From the line with "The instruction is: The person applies" through the line with "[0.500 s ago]", repeat the entries verbatim, both end lines included, and add nothing.

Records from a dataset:
------------------------------

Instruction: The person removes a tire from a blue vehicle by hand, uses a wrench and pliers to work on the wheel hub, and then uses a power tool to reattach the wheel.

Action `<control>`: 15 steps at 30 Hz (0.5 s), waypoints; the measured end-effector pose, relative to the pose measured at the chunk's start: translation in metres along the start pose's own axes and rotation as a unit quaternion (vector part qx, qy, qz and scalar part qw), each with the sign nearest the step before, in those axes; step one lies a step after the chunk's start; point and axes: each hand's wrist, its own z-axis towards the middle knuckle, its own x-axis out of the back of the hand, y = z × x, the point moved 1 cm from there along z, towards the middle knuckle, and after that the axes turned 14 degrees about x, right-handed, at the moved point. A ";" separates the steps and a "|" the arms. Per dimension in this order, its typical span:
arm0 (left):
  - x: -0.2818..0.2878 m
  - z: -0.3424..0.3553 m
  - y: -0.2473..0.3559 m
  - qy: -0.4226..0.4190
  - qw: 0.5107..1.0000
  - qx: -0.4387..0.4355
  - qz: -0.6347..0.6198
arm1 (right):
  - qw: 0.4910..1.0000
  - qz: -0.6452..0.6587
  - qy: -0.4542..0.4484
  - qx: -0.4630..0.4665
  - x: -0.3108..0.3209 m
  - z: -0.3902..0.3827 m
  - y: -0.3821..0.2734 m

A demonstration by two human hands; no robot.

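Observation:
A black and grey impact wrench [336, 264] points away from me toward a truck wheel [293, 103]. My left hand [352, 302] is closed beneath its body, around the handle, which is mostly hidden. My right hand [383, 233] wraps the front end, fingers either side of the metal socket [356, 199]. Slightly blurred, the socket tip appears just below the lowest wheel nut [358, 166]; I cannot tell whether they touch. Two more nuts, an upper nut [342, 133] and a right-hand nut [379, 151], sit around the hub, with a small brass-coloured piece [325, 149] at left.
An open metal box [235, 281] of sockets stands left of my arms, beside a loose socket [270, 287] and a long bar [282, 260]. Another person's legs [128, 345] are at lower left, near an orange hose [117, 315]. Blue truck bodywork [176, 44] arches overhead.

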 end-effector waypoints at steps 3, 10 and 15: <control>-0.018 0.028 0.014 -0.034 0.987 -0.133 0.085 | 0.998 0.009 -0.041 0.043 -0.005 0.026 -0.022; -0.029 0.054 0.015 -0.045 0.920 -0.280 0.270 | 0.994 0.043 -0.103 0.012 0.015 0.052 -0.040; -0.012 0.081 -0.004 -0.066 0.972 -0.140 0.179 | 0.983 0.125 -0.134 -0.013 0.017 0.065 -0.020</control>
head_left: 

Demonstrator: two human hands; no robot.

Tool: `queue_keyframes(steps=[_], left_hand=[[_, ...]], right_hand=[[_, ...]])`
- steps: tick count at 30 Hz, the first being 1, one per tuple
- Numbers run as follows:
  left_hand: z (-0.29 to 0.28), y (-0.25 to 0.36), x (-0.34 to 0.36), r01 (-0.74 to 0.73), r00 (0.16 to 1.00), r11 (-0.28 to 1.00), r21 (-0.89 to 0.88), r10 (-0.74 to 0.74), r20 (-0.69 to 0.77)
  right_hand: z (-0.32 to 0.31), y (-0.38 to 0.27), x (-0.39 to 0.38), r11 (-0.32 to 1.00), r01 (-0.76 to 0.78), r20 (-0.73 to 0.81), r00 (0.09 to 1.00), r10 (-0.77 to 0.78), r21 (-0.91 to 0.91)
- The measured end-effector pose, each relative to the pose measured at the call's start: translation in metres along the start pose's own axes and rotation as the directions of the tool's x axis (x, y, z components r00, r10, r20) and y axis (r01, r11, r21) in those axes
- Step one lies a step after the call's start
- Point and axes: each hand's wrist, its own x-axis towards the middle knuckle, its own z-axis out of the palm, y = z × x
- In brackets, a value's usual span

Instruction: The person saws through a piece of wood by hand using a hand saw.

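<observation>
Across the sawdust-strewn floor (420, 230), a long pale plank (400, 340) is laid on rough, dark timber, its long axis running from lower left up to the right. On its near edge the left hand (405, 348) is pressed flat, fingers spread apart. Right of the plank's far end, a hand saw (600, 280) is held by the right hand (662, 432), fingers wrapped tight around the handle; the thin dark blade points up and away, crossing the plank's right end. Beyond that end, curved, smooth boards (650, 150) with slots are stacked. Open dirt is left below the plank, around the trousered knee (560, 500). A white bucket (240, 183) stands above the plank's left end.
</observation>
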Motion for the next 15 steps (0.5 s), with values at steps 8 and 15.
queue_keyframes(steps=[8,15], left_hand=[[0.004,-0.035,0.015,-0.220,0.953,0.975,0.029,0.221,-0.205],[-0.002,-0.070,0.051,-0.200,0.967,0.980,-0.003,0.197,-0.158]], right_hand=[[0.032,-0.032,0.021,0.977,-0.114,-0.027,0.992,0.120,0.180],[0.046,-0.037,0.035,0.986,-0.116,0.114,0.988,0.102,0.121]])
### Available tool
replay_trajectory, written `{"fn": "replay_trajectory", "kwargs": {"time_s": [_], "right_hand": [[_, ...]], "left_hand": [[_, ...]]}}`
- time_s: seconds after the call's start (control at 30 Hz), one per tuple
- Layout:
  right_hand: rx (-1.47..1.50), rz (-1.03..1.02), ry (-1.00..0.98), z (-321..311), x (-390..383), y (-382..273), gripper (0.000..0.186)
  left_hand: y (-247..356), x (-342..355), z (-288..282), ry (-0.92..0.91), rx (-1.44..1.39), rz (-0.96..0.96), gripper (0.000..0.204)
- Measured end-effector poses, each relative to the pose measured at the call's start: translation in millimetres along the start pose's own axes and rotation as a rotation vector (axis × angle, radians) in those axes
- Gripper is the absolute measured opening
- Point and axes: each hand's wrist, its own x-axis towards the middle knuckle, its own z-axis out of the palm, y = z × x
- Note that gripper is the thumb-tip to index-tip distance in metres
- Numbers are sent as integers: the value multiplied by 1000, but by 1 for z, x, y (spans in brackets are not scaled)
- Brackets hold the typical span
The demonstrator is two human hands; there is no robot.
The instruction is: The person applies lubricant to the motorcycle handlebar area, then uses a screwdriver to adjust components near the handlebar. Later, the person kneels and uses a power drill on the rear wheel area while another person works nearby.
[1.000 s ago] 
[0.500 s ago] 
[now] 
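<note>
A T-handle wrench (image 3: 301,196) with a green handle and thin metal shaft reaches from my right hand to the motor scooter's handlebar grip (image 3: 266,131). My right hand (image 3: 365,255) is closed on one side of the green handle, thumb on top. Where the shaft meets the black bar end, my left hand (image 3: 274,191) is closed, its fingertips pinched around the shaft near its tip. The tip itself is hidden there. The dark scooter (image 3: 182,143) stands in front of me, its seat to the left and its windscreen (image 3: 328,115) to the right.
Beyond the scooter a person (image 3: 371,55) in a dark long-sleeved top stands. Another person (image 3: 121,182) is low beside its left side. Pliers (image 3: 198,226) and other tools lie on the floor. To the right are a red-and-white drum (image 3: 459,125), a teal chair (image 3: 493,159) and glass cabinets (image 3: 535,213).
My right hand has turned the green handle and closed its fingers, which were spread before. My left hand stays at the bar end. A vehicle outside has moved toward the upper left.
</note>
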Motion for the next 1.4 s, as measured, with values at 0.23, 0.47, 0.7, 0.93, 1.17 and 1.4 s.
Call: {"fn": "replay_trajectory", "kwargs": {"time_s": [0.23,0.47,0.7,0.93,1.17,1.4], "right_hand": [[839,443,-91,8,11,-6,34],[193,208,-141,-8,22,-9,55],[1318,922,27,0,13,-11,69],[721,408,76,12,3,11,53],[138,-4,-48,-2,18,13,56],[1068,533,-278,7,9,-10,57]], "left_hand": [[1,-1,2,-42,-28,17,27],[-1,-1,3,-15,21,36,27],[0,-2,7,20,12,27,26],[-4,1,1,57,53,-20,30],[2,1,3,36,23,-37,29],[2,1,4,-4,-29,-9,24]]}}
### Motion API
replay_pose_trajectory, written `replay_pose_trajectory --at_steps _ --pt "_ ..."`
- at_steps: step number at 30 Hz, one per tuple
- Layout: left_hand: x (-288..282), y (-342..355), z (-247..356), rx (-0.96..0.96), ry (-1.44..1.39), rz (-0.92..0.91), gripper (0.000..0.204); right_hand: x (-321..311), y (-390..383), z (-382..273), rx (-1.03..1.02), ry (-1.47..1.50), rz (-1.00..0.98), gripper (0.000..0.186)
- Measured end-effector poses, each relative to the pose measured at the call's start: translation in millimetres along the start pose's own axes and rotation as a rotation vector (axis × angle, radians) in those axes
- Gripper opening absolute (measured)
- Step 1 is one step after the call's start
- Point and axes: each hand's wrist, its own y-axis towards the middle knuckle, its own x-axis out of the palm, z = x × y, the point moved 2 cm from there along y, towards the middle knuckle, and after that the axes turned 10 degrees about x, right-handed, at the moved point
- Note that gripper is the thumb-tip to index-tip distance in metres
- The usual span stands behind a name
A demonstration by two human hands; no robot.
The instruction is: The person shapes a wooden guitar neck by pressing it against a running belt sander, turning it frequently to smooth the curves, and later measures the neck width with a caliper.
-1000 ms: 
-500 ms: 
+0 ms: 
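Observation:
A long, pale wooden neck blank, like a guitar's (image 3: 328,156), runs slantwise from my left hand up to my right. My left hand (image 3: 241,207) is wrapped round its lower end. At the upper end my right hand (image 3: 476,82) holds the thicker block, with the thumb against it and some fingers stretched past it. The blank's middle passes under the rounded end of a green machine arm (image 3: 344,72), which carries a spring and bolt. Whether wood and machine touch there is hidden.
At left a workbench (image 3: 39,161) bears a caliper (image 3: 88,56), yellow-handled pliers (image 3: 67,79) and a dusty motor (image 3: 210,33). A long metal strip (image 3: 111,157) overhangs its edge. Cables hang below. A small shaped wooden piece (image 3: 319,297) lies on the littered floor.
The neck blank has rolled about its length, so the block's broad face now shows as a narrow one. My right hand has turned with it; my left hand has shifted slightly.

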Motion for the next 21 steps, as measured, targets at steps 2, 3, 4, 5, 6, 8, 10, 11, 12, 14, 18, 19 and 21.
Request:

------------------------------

## Reply:
The instruction is: The person applies lubricant to the motorcycle handlebar area, then uses a screwdriver to adjust components near the handlebar. Later, the person kneels and uses a power drill on the rear wheel area while another person works nearby.
[1.000 s ago] 
[0.500 s ago] 

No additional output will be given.